Status Epilepticus
Summary
Status epilepticus (SE) is defined as continuous seizure activity lasting over 5 minutes or recurrent seizures without regaining consciousness between episodes. It is a medical emergency with mortality of 10-20% and requires rapid, stepwise treatment.
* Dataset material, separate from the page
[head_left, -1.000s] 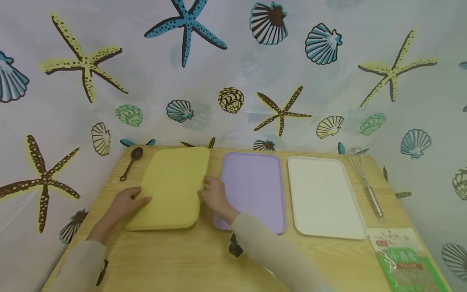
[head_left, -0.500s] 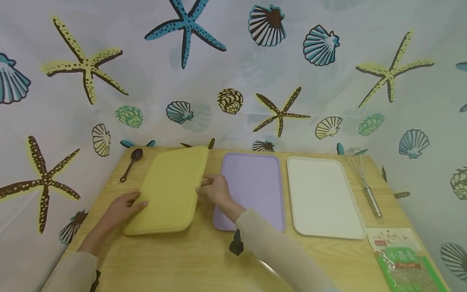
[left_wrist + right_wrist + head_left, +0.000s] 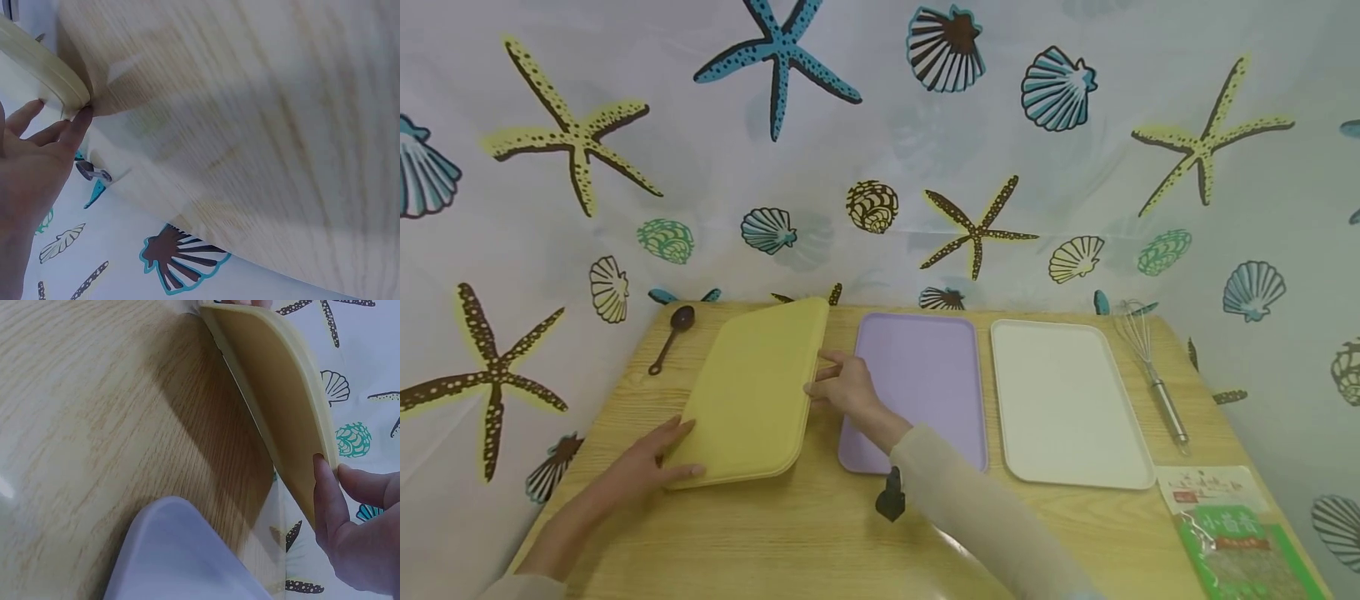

First-line is benzodiazepines (lorazepam IV or buccal midazolam); escalate through second-line (levetiracetam/phenytoin/valproate) to third-line (anaesthetic agents) if seizures persist.
Key Facts
- Definition: Seizure over 5 minutes OR ≥2 seizures without recovery
- Mortality: 10-20%; higher in refractory SE and elderly
- First-line: Lorazepam 4mg IV or midazolam 10mg IM/buccal
- Second-line: Levetiracetam, phenytoin, or valproate IV
- Third-line: RSI + propofol/thiopentone/midazolam infusion (ICU)
- Causes: Medication non-compliance, alcohol withdrawal, stroke, metabolic, infection, tumour
Clinical Pearls
"Time is brain" — neuronal damage increases with seizure duration; aim for seizure termination within 30 minutes
If no IV access: buccal/IM midazolam or rectal diazepam are effective first-line alternatives
Always consider non-convulsive status epilepticus in prolonged altered consciousness
Why This Matters Clinically
Status epilepticus causes progressive neuronal injury, systemic complications (aspiration, rhabdomyolysis, hyperthermia), and death. Rapid escalation through treatment stages is essential. Every clinician must know the stepwise protocol.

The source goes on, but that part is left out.